In the discussion, the author of these lines asked the panel what standard should be applied for assessing whether there is an “agreement” in the sense of Article 31(2). If there is such an agreement in favour of a Member State court, a non-chosen Member State court must stay its own proceedings, as soon as the “chosen” court is seized as well. There were different views on this crucial issue for the functioning of the new lis pendens rule. For example, it was held that this was a non-issue since it was proof enough for a high likeliness of an agreement if the defendant in the first proceedings before the non-chosen court starts instituting further proceedings before the chosen court. However, if a party is determined to abuse as aggressively as possible the mechanisms of the lis pendens rule, things might well be different and another type of torpedo may emerge. The majority held that the non-chosen court should at least have the power to review the existence of an agreement to a certain extent. Indeed, Recital 22 Sentence 4, according to which the designated court has priority to decide on the validity of the agreement and on the extent to which the agreement applies to the dispute before it, should not be understood as excluding any review.

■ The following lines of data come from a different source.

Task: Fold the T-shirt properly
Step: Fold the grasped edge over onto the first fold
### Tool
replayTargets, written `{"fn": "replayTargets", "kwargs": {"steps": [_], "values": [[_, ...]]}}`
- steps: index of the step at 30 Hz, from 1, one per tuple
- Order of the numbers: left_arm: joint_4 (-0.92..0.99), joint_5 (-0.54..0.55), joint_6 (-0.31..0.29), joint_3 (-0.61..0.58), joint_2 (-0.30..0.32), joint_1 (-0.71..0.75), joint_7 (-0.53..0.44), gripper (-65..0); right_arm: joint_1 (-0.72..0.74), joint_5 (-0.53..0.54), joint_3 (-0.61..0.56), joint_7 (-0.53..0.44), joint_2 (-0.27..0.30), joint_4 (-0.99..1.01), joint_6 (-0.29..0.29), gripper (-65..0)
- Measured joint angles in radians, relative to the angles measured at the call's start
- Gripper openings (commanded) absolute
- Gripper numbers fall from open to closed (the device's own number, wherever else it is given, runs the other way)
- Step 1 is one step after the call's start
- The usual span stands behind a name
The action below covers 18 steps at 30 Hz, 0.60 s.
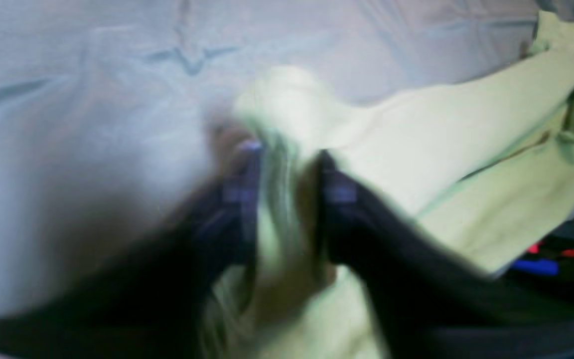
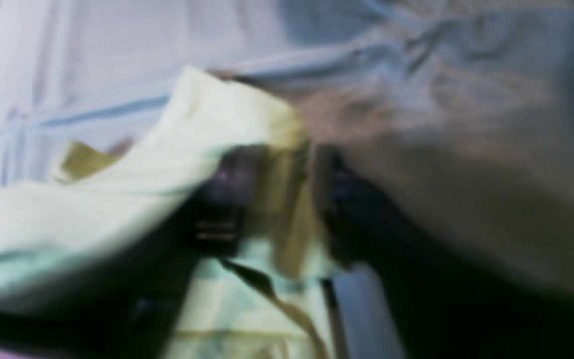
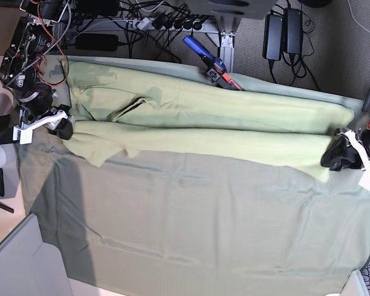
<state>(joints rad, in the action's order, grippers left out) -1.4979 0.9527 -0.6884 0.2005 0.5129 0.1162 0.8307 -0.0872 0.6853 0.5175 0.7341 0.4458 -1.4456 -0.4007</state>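
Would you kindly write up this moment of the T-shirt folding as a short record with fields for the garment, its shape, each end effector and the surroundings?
garment: pale yellow-green T-shirt
shape: long band across the cloth, one strip lying in front of another, creased toward the robot's right
left end effector: open, fabric between its fingers
right end effector: open, fabric between its fingers
surface: wrinkled grey-green cloth
behind the T-shirt: blue-and-red tool-like object
wrist views: blurred near the fingers

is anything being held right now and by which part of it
No grip can be confirmed: the left gripper and right gripper have parted jaws around bunched ends of the pale yellow-green fabric T-shirt; blur hides any contact.
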Motion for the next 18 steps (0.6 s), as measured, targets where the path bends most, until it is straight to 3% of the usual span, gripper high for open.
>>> {"fn": "replayTargets", "kwargs": {"steps": [7,12,18], "values": [[0.000,-0.012,0.000,0.003,0.000,0.000,0.000,-27.2,-0.001,-0.012,0.054,0.000,-0.004,0.000,0.000,-20.5],[0.000,-0.003,0.000,0.008,0.000,0.000,-0.006,-27.2,0.026,0.039,0.125,-0.027,-0.003,0.000,0.000,-20.5],[0.000,0.018,0.000,0.010,-0.015,0.000,-0.008,-27.2,0.129,0.027,0.029,-0.027,-0.002,0.000,0.000,-20.5]]}}
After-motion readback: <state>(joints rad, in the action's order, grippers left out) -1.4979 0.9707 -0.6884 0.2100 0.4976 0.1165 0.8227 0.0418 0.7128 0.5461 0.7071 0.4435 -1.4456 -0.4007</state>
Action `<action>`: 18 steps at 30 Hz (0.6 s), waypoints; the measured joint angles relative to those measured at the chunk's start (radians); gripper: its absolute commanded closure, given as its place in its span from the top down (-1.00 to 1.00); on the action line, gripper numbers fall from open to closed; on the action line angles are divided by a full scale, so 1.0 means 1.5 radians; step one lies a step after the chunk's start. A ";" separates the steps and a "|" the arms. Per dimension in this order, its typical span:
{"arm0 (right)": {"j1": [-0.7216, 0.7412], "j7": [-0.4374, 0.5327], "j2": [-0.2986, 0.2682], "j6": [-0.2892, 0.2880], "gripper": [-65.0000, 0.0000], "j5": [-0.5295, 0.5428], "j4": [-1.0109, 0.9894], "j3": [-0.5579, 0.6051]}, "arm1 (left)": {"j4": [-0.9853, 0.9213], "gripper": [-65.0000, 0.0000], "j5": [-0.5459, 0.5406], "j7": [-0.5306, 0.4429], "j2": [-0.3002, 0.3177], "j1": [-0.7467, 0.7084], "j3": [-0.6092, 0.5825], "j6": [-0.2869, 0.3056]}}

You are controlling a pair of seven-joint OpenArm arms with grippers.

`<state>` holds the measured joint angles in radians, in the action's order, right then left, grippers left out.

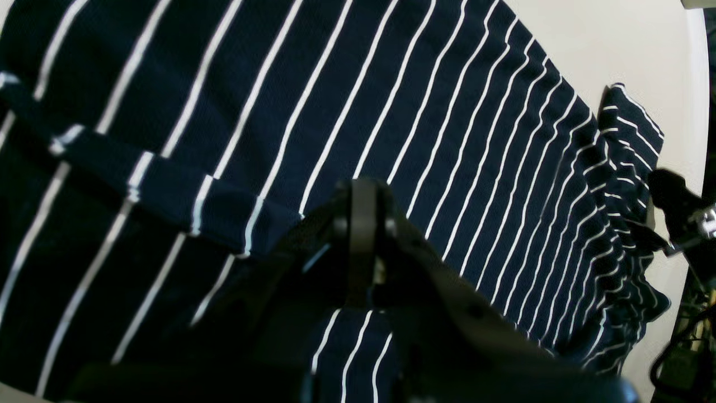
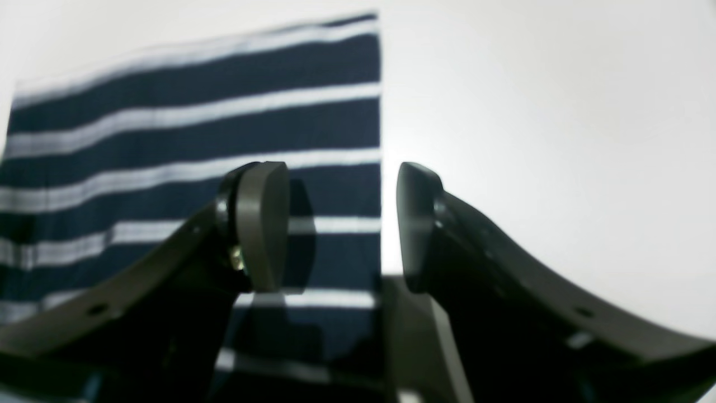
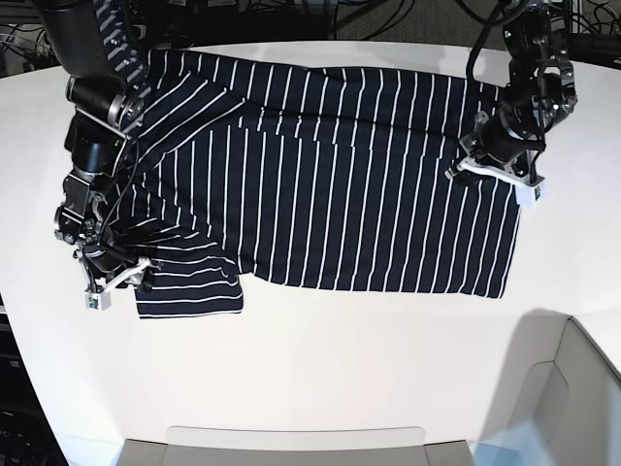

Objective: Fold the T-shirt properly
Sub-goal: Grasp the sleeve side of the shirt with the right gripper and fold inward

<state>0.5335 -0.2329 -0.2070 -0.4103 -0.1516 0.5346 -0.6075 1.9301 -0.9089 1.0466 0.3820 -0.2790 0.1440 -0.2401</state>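
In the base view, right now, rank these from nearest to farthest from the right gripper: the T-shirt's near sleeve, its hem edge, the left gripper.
From the right gripper, open at the view's left:
1. Near sleeve, lying right beside it.
2. Hem edge of the T-shirt, across the table at right.
3. Left gripper, shut on the fabric at upper right; close to the hem edge's rank.

My right gripper (image 2: 342,226) is hovering with its jaws standing apart over the straight edge of the T-shirt (image 2: 184,134). One pad (image 2: 263,224) is sitting above the striped fabric; the other is hanging over the bare white table (image 2: 559,112).
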 measured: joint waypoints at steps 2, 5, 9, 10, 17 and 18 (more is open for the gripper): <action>0.002 0.017 -0.001 0.007 -0.06 0.003 -0.014 -0.003 | 0.000 -1.00 0.000 -0.001 0.001 0.000 0.000 0.000; 0.021 0.022 -0.010 0.008 -0.06 0.003 -0.050 -0.002 | 0.000 -1.00 0.000 0.000 -0.001 -0.001 0.000 0.000; 0.074 0.046 -0.028 0.013 -0.06 0.005 -0.155 0.021 | 0.000 -1.00 0.000 -0.001 0.000 0.000 0.000 0.000; 0.087 0.046 -0.030 0.017 -0.06 0.004 -0.174 0.026 | 0.000 -1.00 0.000 0.000 0.000 0.000 0.000 0.000; 0.097 0.049 -0.019 0.014 -0.06 0.019 -0.199 0.027 | 0.000 -1.00 0.000 0.001 0.000 0.004 0.000 0.000; 0.099 0.037 -0.019 0.005 -0.06 0.021 -0.199 0.027 | 0.000 -1.00 0.000 0.002 -0.001 0.013 0.000 0.000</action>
<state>0.6819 -0.1776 -0.2359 -0.4030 -0.1196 0.2356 -0.5667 1.9301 -0.9085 1.0496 0.3801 -0.2592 0.1440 -0.2405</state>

The third panel dealt with enforcement under the Brussels I bis Regulation. Ilaria Pretelli, Swiss Institute of Comparative Law, Lausanne, discussed the regime for provisional measures, Marta Requejo Isidro, Max Planck Institute for International, European and Regulatory Procedural Law, Luxembourg, reported on enforcement under Brussels I bis and under special European civil procedure Regulations and finally Paul Beaumont analysed the Brussels I bis Regulation in relation to other instruments of unification on the global level, in particular in relation to the Lugano Convention, the Hague Judgments Project and the 1958 New York Convention on the recognition and enforcement of arbitral awards in light of Article 73(2) (Regulation “shall not affect” the 1958 Convention) and Recital 12 (Convention “takes precedence” over Regulation) of the Regulation. In essence, Beaumont suggested a general priority of arbitral awards over judgments about the same issue between the same parties rendered by Member State courts, even if the award comes years later than the judgment. In the discussion it was made the observation that this approach may conflict with res iudicata principles and thus may violate the public policy in the sense of Article V(2)(b) New York Convention which would of course be a matter of interpretation of the New York Convention as such.

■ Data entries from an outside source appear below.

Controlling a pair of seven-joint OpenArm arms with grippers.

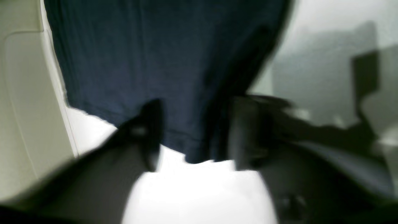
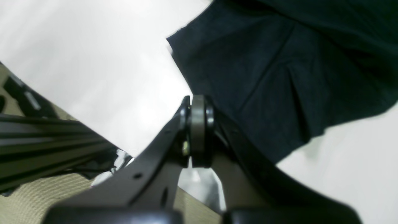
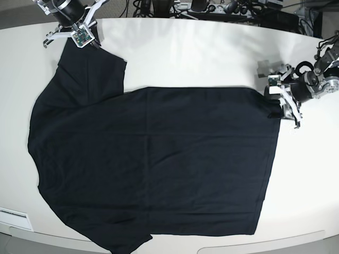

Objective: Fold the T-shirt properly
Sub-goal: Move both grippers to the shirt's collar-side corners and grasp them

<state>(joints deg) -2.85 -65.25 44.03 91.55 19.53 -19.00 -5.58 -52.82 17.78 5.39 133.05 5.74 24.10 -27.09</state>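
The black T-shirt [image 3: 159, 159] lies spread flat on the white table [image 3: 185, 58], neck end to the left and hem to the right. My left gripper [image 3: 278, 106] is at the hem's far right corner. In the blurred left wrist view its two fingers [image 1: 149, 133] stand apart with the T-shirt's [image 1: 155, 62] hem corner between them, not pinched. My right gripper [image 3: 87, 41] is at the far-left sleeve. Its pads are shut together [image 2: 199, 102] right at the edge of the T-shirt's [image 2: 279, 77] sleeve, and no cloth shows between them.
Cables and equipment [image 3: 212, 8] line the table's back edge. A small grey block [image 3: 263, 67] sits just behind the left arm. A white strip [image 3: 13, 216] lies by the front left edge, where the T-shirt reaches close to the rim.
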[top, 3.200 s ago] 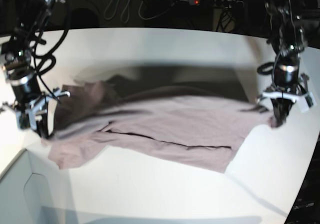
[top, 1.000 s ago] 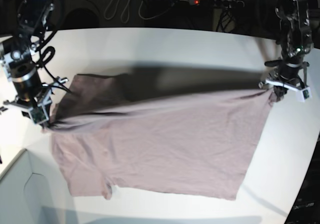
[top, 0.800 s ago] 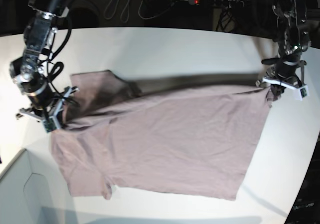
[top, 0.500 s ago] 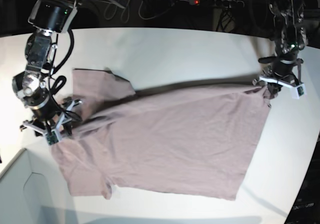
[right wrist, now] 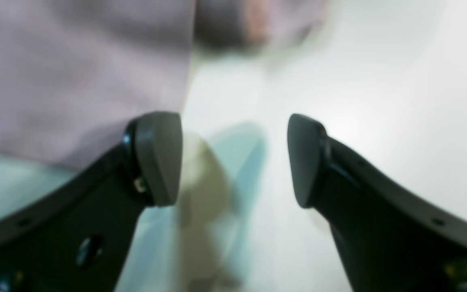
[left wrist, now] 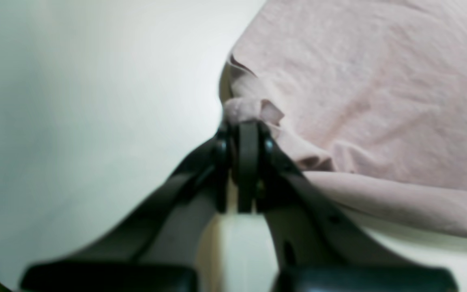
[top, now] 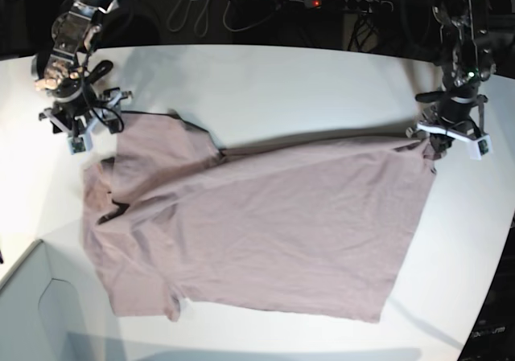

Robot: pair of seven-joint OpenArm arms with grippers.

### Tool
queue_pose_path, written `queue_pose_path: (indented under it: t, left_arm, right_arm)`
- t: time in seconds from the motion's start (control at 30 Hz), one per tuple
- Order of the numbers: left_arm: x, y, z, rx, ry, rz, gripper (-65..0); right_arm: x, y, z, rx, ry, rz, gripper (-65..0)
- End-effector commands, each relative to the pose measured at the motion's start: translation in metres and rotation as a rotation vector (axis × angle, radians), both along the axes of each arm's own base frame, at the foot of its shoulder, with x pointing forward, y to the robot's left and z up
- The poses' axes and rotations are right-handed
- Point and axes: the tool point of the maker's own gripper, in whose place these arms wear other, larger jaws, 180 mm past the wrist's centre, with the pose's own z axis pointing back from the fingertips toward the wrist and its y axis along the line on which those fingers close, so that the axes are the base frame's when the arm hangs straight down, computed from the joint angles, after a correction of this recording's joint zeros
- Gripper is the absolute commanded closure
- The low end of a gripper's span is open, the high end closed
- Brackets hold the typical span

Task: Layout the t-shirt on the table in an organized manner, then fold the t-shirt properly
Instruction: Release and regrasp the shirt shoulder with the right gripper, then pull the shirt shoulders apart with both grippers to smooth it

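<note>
white table (top: 282,79) holds t-shirt (top: 257,232); left hand (top: 434,148) pinches its corner.

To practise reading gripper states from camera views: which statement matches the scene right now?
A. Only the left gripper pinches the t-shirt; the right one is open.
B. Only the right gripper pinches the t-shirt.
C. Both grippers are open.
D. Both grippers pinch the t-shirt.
A: the left gripper is closed on a bunched corner of the t-shirt, while the right gripper has its jaws spread with nothing between them, over the table.
</note>
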Motion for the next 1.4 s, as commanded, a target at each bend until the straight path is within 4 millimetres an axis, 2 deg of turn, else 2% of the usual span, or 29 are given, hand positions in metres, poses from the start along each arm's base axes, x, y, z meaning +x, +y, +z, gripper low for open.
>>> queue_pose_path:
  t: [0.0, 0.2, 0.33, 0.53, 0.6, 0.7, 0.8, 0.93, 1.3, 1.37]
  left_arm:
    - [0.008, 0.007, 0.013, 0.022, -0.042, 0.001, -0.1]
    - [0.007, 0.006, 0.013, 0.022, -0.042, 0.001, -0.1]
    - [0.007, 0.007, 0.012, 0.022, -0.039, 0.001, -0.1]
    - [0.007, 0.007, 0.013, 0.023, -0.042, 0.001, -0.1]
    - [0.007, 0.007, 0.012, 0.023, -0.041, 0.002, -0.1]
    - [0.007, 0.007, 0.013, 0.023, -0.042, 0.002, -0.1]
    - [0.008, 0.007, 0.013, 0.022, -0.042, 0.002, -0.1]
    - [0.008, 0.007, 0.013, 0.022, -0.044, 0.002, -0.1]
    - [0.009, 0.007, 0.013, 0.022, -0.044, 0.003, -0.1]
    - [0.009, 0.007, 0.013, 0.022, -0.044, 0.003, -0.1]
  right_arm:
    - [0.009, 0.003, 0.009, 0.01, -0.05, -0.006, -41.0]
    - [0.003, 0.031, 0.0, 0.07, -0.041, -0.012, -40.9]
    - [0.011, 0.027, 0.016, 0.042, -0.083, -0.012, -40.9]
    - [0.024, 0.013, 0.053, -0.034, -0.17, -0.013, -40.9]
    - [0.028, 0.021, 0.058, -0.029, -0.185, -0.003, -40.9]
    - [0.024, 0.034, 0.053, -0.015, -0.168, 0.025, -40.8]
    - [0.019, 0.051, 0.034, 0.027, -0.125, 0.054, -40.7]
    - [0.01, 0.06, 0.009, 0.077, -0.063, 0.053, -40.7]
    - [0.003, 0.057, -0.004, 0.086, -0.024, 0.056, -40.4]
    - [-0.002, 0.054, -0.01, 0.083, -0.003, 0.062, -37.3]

It will be no surprise for those who know about the excellence of the Asser Instituut to be informed that the Symposium provided for first-class analysis and discussion of most central and current trends and developments in International Civil Procedure of European provenance. The large audience of the Symposium was perfectly right not only in congratulating the Institute to its 50th birthday but also the organisers of the birthday party.